== Segment start ==
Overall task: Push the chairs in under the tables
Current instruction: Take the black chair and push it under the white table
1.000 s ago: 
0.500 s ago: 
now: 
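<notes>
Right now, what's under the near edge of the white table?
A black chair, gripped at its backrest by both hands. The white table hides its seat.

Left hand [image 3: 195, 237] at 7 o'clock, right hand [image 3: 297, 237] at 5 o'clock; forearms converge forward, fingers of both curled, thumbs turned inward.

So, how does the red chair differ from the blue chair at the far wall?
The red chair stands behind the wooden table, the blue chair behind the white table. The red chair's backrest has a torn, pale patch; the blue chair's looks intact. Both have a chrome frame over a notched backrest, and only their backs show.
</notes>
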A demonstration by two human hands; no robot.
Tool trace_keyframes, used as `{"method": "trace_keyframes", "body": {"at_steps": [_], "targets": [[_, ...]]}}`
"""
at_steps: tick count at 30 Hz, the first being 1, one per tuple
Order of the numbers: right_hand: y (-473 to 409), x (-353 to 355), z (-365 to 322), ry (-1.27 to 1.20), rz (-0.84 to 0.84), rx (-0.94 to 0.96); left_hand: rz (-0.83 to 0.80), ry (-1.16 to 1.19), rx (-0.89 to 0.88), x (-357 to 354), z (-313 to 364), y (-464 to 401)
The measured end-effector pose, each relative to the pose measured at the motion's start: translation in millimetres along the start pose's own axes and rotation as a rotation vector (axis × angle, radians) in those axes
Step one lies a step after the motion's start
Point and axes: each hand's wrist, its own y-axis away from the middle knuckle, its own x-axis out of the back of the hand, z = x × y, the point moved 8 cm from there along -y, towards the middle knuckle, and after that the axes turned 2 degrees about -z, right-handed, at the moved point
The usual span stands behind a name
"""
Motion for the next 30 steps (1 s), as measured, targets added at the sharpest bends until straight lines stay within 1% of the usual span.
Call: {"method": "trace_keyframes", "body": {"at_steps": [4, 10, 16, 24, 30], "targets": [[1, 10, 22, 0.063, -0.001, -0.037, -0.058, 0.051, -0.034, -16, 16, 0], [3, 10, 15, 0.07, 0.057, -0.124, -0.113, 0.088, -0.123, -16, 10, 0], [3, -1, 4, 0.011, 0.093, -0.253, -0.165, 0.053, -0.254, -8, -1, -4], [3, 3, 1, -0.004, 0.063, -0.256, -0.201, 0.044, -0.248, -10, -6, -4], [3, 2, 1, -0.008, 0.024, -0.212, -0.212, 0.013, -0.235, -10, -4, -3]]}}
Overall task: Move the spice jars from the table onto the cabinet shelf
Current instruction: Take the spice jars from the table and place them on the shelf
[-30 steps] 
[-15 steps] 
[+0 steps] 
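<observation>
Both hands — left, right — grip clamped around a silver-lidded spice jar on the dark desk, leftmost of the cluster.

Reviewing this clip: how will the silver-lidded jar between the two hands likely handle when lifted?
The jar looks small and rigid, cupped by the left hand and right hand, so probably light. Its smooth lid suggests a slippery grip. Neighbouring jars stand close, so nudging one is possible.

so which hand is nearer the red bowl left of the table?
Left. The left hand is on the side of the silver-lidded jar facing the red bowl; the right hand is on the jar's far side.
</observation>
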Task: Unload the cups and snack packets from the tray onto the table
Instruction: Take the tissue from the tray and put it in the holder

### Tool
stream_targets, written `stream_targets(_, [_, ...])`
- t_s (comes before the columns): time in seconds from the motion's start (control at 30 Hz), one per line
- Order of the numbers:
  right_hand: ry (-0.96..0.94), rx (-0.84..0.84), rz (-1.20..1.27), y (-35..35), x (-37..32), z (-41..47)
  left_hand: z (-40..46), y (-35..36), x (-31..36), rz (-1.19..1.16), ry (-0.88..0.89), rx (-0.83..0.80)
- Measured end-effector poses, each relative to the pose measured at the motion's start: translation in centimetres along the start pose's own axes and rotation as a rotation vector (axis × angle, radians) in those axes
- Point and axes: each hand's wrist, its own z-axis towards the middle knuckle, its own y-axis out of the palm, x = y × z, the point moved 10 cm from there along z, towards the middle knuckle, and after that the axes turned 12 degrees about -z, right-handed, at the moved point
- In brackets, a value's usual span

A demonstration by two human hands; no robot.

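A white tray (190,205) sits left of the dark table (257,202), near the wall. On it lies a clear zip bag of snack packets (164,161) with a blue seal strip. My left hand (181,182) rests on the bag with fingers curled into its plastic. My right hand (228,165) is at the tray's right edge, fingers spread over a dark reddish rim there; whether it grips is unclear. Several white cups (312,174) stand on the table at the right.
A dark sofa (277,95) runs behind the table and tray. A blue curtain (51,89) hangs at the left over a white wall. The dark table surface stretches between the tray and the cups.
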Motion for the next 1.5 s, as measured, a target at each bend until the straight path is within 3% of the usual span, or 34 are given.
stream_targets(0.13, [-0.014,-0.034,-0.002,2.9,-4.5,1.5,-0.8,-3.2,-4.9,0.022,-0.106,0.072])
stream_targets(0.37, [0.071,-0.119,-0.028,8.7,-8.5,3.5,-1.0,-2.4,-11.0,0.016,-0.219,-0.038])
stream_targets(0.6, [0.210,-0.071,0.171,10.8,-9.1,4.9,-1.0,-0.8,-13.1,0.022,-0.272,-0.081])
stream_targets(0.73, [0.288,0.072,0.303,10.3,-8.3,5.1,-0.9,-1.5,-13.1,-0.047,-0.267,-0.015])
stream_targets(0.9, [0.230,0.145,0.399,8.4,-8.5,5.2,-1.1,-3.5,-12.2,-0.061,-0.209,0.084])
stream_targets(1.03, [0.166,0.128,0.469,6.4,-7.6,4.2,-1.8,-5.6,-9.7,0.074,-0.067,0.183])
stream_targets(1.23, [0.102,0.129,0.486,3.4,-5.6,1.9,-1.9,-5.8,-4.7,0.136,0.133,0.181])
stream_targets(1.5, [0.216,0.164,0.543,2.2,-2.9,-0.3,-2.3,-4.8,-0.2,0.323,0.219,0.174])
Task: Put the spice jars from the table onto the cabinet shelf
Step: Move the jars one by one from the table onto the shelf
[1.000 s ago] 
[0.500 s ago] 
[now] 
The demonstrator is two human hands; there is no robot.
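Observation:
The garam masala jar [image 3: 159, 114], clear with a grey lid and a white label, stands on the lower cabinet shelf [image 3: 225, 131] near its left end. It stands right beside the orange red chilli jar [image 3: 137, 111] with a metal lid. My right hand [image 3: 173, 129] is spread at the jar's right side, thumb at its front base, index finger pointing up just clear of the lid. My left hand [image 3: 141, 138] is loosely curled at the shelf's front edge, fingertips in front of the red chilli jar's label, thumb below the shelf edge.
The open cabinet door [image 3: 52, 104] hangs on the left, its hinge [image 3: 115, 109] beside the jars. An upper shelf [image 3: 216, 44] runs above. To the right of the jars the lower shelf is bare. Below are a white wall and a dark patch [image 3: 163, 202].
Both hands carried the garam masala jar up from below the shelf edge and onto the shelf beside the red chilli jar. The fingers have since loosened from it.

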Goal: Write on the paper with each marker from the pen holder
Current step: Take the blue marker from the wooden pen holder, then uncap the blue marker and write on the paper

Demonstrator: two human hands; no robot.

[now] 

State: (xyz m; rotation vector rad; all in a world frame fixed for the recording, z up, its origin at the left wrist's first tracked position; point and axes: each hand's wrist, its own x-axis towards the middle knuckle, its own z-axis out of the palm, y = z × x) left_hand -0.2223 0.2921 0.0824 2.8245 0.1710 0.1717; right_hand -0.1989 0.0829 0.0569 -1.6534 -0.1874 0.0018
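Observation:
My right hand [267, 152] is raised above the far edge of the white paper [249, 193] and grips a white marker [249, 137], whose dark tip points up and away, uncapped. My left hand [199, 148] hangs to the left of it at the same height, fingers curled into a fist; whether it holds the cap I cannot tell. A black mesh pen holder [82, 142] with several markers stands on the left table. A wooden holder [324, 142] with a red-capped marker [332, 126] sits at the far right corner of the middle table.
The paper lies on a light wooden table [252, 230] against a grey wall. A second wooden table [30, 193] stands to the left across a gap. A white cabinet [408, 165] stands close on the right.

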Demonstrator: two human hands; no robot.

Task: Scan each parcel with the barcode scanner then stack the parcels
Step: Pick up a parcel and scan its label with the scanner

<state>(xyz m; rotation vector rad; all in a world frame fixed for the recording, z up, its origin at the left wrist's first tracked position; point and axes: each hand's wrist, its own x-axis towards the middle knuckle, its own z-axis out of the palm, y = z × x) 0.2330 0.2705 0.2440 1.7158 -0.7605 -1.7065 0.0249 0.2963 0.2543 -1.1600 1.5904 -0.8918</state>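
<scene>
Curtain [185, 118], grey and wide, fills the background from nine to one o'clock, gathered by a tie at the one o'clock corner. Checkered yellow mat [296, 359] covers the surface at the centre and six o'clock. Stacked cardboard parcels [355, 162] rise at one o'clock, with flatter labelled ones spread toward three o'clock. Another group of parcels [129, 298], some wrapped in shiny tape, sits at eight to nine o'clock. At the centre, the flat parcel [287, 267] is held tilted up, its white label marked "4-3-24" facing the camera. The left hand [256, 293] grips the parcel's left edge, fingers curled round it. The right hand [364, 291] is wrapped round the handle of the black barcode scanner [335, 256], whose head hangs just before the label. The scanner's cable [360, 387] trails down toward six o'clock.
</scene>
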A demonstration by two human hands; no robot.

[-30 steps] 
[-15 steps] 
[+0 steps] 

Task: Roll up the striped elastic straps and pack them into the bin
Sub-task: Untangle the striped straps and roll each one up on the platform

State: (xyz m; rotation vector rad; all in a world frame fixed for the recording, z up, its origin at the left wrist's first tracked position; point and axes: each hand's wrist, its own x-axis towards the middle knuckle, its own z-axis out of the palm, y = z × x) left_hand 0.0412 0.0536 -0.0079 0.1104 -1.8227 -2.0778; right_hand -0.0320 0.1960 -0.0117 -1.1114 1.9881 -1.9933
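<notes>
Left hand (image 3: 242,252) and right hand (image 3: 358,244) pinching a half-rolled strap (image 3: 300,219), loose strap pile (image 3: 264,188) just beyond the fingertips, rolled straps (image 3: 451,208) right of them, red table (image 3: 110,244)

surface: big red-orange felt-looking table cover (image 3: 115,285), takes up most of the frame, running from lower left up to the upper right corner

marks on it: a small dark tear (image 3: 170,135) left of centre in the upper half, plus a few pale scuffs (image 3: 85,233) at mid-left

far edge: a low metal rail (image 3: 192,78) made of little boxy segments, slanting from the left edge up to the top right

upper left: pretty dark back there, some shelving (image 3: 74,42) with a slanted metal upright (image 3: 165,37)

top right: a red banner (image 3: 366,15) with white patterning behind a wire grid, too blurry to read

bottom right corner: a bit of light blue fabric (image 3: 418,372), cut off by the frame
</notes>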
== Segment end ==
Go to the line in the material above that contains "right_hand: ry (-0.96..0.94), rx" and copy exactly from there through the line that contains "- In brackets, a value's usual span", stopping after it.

EXERCISE RESPONSE:
  right_hand: ry (-0.96..0.94), rx (-0.84..0.84), rz (-1.20..1.27), y (-35..35), x (-37..32), z (-41..47)
  left_hand: z (-40..46), y (-35..36), x (-31..36), rz (-1.19..1.16), ry (-0.88..0.89), rx (-0.83..0.80)
- Measured end-effector poses, each relative to the pose measured at the motion's start: translation in centimetres along the start pose's own axes and rotation as a rotation vector (axis × angle, radians) in those axes
- Point and axes: each hand's wrist, its own z-axis towards the middle knuckle, its own y-axis out of the palm, x = y × z, the point moved 10 cm from there along z, towards the middle knuckle, and after that the axes turned 12 degrees about -z, right-handed, at the moved point
- In brackets, a value's usual span

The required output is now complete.